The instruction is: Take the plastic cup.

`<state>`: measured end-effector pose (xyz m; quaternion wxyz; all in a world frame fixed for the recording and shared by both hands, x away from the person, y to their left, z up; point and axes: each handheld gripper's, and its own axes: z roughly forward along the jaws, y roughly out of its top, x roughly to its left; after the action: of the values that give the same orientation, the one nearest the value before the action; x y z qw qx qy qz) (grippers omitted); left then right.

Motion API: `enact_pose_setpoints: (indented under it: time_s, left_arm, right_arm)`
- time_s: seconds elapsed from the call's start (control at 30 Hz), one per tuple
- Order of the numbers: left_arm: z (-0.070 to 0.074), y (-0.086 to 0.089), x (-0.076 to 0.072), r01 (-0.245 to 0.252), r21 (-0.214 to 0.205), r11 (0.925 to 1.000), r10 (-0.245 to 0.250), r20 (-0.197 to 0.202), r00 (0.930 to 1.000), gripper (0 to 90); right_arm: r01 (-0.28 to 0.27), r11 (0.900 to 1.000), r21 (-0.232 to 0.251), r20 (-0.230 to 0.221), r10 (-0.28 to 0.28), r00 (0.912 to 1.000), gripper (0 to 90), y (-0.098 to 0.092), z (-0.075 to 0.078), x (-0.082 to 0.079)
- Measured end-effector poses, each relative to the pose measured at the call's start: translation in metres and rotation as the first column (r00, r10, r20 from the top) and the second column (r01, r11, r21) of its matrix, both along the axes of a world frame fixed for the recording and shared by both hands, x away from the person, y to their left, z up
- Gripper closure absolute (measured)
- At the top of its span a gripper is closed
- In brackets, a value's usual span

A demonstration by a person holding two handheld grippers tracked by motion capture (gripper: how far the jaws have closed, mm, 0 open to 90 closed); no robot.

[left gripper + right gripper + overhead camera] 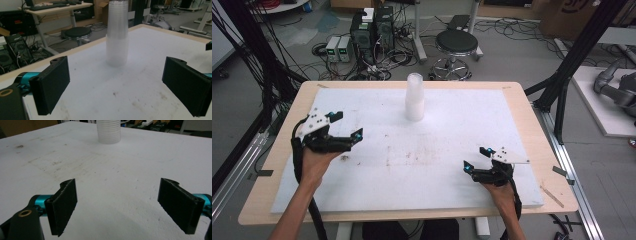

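A tall stack of clear plastic cups [415, 97] stands upright at the back middle of the white foam board [452, 120]. My left gripper [347, 125] hovers over the board's left side, open, with nothing between its jaws. The cup stack [117, 35] rises ahead of it in the left gripper view. My right gripper [477, 159] sits low near the front right of the board, open and empty. The base of the cup stack [108, 131] shows far ahead in the right gripper view.
The board lies on a wooden table [532, 130]. Brown stains [402, 157] mark the board's middle. Beyond the far edge stand a black stool [456, 45], computer boxes [372, 30] and loose cables. A metal frame post [577, 55] rises at the right.
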<state>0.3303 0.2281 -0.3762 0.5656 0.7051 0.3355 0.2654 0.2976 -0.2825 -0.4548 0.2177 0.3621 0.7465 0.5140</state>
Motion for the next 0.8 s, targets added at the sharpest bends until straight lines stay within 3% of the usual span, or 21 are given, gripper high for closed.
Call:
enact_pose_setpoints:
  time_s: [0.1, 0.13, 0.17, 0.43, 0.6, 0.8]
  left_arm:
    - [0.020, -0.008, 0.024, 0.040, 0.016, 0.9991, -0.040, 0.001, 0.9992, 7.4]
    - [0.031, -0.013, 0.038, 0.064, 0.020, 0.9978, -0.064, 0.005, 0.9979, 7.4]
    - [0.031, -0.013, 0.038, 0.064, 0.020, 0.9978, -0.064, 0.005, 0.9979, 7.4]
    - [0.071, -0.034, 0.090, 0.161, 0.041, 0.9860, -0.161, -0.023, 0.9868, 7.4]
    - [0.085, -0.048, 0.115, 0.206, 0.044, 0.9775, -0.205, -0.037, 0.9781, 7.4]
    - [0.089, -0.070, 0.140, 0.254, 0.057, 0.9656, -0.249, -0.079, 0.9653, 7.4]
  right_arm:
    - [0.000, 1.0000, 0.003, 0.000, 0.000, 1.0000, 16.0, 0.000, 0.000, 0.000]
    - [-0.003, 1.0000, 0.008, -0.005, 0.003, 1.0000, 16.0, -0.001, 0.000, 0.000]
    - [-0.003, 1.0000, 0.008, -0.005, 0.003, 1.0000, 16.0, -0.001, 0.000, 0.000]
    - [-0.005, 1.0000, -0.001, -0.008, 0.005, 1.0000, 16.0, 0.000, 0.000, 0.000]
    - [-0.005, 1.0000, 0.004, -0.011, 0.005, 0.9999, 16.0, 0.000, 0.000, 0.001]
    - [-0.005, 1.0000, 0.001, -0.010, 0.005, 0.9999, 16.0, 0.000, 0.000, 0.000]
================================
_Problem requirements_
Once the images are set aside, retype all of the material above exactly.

_Result of the exercise_
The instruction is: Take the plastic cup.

`<state>`: measured end-effector pose (xyz m; quaternion wxyz; all in a world frame fixed for the recording and shared by both hands, x away from the person, y to their left, z up; point and axes: each handheld gripper's, and its own axes: z roughly forward along the jaws, y roughly out of its top, x roughly to its left; after the action: of the values that give the same orientation, the one nearest the value before the action; x y z qw qx qy qz) (grippers omitted); left then right.

Motion API: `enact_pose_setpoints: (indented under it: time_s, left_arm, right_arm)`
- time_s: seconds elapsed from the call's start (control at 30 Hz), one per tuple
- Order of the numbers: left_arm: z (-0.070 to 0.074), y (-0.086 to 0.089), x (-0.076 to 0.072), r01 (-0.245 to 0.252), r21 (-0.214 to 0.205), r11 (0.925 to 1.000), r10 (-0.245 to 0.250), r20 (-0.197 to 0.202), r00 (0.930 to 1.000), gripper (0 to 90); right_arm: r01 (-0.28 to 0.27), r11 (0.900 to 1.000), r21 (-0.232 to 0.251), r20 (-0.230 to 0.221), r10 (-0.28 to 0.28), r00 (0.912 to 1.000), gripper (0 to 90), y (-0.098 to 0.092), z (-0.075 to 0.078), x (-0.082 to 0.079)
- Measured end-effector poses, each relative to the pose measured at the call's start: translation in metres and rotation as the first column (r00, r10, r20 from the top) and the second column (r01, r11, r21) of its matrix, both along the axes of a world frame fixed for the recording and shared by both hands, x away from the person, y to their left, z up
- Gripper closure absolute (measured)
- At the top of its span a gripper is closed
- In brackets, a value's usual span

A demonstration by a person holding two handheld grippers tracked by motion capture (gripper: how far the jaws have closed, mm, 0 open to 90 closed); no robot.

[left gripper + right gripper + overhead camera] 

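A tall stack of clear plastic cups [415, 97] stands upright at the back middle of the white foam board [452, 120]. My left gripper [347, 125] hovers over the board's left side, open, with nothing between its jaws. The cup stack [117, 35] rises ahead of it in the left gripper view. My right gripper [477, 159] sits low near the front right of the board, open and empty. The base of the cup stack [108, 131] shows far ahead in the right gripper view.
The board lies on a wooden table [532, 130]. Brown stains [402, 157] mark the board's middle. Beyond the far edge stand a black stool [456, 45], computer boxes [372, 30] and loose cables. A metal frame post [577, 55] rises at the right.
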<state>0.3303 0.2281 -0.3762 0.5656 0.7051 0.3355 0.2654 0.2976 -0.2825 -0.4548 0.2177 0.3621 0.7465 0.5140</state>
Motion for the next 0.8 s, targets added at the sharpest bends until straight lines stay within 3% of the usual span, or 21 are given, gripper high for closed.
Call:
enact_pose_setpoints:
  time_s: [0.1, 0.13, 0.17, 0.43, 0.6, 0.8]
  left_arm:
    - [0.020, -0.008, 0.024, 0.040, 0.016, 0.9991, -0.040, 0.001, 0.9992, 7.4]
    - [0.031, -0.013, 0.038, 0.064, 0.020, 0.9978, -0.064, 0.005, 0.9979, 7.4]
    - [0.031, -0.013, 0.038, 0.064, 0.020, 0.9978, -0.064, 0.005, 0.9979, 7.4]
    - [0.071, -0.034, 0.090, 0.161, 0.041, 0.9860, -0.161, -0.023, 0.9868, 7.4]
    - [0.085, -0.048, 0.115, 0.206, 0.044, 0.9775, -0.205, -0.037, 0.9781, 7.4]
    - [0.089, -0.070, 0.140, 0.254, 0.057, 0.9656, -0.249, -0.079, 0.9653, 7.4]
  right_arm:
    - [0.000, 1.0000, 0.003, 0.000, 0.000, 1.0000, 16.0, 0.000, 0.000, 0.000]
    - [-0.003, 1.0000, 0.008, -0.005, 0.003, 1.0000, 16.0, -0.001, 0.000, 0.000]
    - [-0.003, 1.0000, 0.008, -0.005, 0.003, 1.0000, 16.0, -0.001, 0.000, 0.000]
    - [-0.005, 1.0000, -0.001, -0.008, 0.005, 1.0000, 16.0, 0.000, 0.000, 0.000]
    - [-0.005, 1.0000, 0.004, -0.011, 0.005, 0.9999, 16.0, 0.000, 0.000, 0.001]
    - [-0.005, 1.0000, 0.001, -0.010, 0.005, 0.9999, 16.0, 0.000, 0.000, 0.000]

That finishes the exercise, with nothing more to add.